O relógio em questão começou a apresentar uma mensagem na tela informando falta de energia mesmo tendo acabado de ser carregado completamente. Nas primeiras vezes bastava conectar novamente o carregador que voltava ao normal. Mas de uma hora para a outra parou de vez e mesmo repetindo este procedimento, ao final da carga voltava a apresentar a mesma informação.

Se fosse um aparelho com muitos anos de uso e que tivesse acabando assim os ciclos de vida da bateria eu até entenderia, bateria realmente tem tempo útil, mas não me parece ser o caso. Só para comparação tenho um Suunto Ambit 3 Sport com três anos de uso constante. Já realizei 800 treinos com ele (sim, eu contei) e até hoje funciona muito bem. Já este TomTom em questão tem apenas UM ano e pouco e foi utilizado somente 140 vezes.

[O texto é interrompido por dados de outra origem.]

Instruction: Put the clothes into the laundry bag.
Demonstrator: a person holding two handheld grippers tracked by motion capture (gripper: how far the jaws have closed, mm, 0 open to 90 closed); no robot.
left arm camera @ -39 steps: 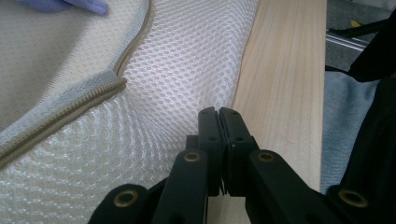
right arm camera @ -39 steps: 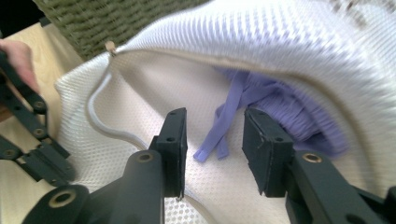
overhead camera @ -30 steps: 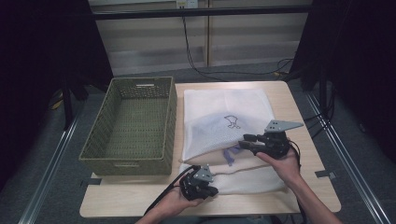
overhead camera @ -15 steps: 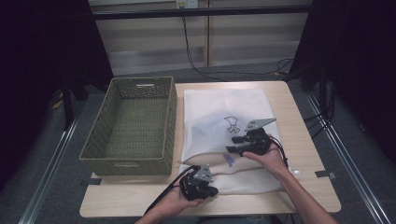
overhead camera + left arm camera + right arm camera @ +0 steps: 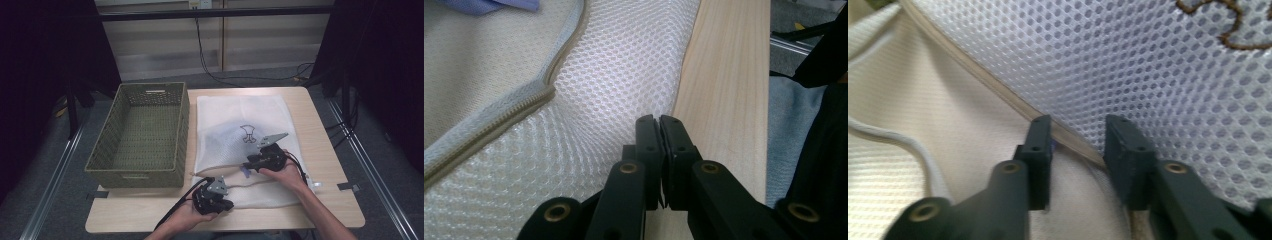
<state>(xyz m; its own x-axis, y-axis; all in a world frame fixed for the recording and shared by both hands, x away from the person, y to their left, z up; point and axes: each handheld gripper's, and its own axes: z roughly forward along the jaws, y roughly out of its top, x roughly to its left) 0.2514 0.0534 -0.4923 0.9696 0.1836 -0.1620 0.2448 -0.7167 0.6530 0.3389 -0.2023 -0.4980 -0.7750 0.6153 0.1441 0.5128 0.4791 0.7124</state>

Estranhei o fato dele com tão pouco tempo começar a alertar sobre problema de bateria. Em uma rápida busca por informações encontrei muitos casos de outras pessoas relatando o mesmo. No ReclameAqui e no YouTube (um exemplo) há vários relatos e todos dizem o mesmo: Depois de um ano e pouco começaram a apresentar a mesma mensagem de problema de bateria. No fórum oficial da TomTom (em inglês) encontrei reclamações de até seis anos atrás, com mais de dezoito mil visualizações, relatando este mesmo defeito.

Entrei em contato com a assistência técnica e me informaram o mesmo que li nos relatos: “A TomTom não presta manutenção em seus relógios e não troca bateria, ao invés disso dá 50% de desconto para a compra de outro”. Parece uma resposta padrão e é isso. Quer compre outro, não tem o que fazer.

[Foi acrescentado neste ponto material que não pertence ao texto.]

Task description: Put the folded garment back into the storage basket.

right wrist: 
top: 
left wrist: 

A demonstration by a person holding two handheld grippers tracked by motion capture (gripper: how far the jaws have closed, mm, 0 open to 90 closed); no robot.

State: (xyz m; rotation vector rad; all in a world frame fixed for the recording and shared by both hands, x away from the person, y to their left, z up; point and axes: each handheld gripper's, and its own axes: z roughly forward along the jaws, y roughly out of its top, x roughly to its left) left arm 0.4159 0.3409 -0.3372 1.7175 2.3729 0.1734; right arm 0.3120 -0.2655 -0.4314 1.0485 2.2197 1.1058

Óbvio que uma resposta como essa não me agradou ou passou o mínimo de profissionalismo. Eles sequer tentaram fazer algum teste para verificar se era realmente problema de bateria. Foi um “cliente, toma ai um desconto e se quiser compra outro”.

Solução

Resolvi investigar mais um pouco antes de tomar alguma decisão sobre o que fazer e nisso acabei deixando o relógio de lado por alguns dias. Foi então que reparei na falha do discurso do suporte e da mensagem no relógio. Como é que um aparelho com bateria estragada, a ponto de não deixar fazer mais nada, fica uma semana inteira com a tela ligada mostrando que está sem bateria? Como é possível isso? Se não tem bateria, qualquer aparelho que seja desliga. Simples assim.

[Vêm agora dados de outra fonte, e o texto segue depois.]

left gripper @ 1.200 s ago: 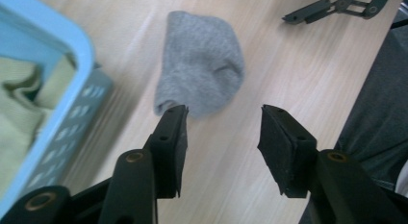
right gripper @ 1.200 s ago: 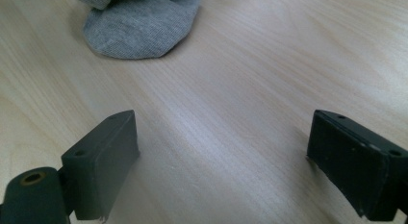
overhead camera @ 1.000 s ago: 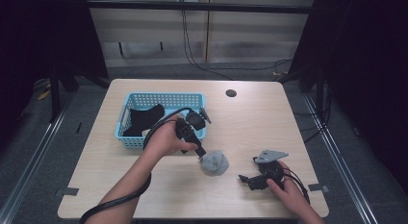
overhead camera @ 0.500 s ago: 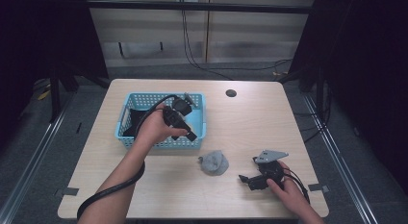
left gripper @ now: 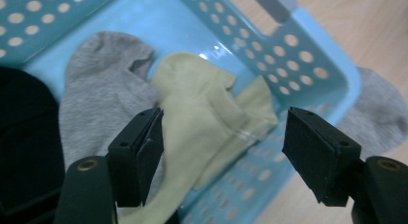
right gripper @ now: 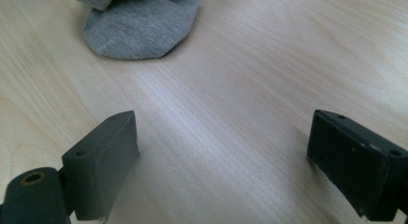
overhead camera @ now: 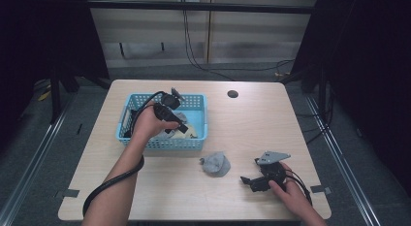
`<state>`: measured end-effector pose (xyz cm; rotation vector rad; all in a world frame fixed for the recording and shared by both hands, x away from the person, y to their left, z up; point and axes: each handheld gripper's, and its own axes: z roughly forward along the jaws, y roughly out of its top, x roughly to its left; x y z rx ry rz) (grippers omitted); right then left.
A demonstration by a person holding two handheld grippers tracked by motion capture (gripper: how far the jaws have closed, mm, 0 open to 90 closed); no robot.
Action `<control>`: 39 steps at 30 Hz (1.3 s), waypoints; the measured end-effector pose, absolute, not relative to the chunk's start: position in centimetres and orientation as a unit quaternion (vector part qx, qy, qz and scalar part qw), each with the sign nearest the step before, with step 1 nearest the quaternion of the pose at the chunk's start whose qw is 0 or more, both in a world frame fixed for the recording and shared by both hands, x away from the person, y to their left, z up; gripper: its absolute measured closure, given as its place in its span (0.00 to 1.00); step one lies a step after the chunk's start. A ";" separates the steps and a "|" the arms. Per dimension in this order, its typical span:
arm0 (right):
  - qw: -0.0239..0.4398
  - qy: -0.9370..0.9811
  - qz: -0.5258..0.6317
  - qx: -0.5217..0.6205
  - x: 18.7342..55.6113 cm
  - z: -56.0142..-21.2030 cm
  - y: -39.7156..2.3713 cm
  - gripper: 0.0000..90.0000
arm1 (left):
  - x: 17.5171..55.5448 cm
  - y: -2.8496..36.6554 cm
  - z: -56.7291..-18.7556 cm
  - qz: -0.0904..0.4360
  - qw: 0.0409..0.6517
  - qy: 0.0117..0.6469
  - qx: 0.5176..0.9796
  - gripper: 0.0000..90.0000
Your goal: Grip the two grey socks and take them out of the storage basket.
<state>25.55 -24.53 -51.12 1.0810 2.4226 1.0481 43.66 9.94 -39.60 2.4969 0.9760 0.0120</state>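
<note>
Over the basket [overhead camera: 198, 120] my left tool [left gripper: 223, 152] hangs with its jaws spread wide; they have just been opening, and nothing is between them. Below it lie a yellow sock [left gripper: 207, 113], a grey sock [left gripper: 103, 101] beside it and something black [left gripper: 24, 123] further along the basket floor. My guess is that I'm sorting socks between basket and bench [overhead camera: 252, 114], and that the yellow sock is the next one to lift.

To do that well, I would drop the left tool straight down until one jaw sits either side of a raised fold of the yellow sock, then pinch cloth alone. The grey sock touches it, so I'd keep the near jaw off that edge or both come up together. The basket wall is close on the far side; I'd stay clear of it.

My right tool [right gripper: 221, 166] rests low on the bench, jaws apart and empty, with a second grey sock [right gripper: 139, 22] lying a little ahead of it. In the high view that sock [overhead camera: 215, 163] sits near the basket's front wall.
</note>
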 end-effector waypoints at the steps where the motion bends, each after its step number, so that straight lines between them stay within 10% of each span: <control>1: 0.143 0.840 0.364 0.376 25.5 -51.1 -24.5 0.11 | 43.8 10.1 -39.8 0.010 0.232 0.361 0.903 0.33; 39: 0.143 0.839 0.364 0.377 25.5 -51.1 -24.5 0.11 | 47.5 13.7 -45.4 0.056 0.189 0.436 0.878 0.33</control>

Baixei o programa TomTom Sports Connect para meu computador, conectei o relógio com o cabo carregador e atualizei o sistema dele. Sabem o que aconteceu? Voltou a funcionar normalmente como se nunca tivesse tido problema algum. O relógio está em funcionamento há uma semana e nada de apresentar a mensagem de bateria ruim.

Opinião

Como é que a TomTom e o seu suporte não fizeram um teste assim com tantas reclamações de seus clientes? Não é um problema novo e não é de um produto apenas, o mesmo acontece com vários relógios diferentes. Para mim ficou aquela impressão de “obsolescência programada” já que todos os relatos que li dizem a mesma coisa: Um ano, um ano e pouco de uso (logo depois de acabar a garantia) e dá-lhe mensagem de bateria estragada sem aparentemente estar estragada. Claro que não são em todos os relógios da marca que acontece isso, do contrário já teriam boicotado a empresa há muito tempo, mas que parece mesmo ter algo de errado ai parece.

Se você que está lendo isso estiver passando por este problema, tente fazer o que fiz. Fico na torcida para que dê certo. Agora, se você não tem relógio desta marca e está pensando em adquirir um… pense novamente nisso e pesquise outras opções. Não custa nada fazer isso antes.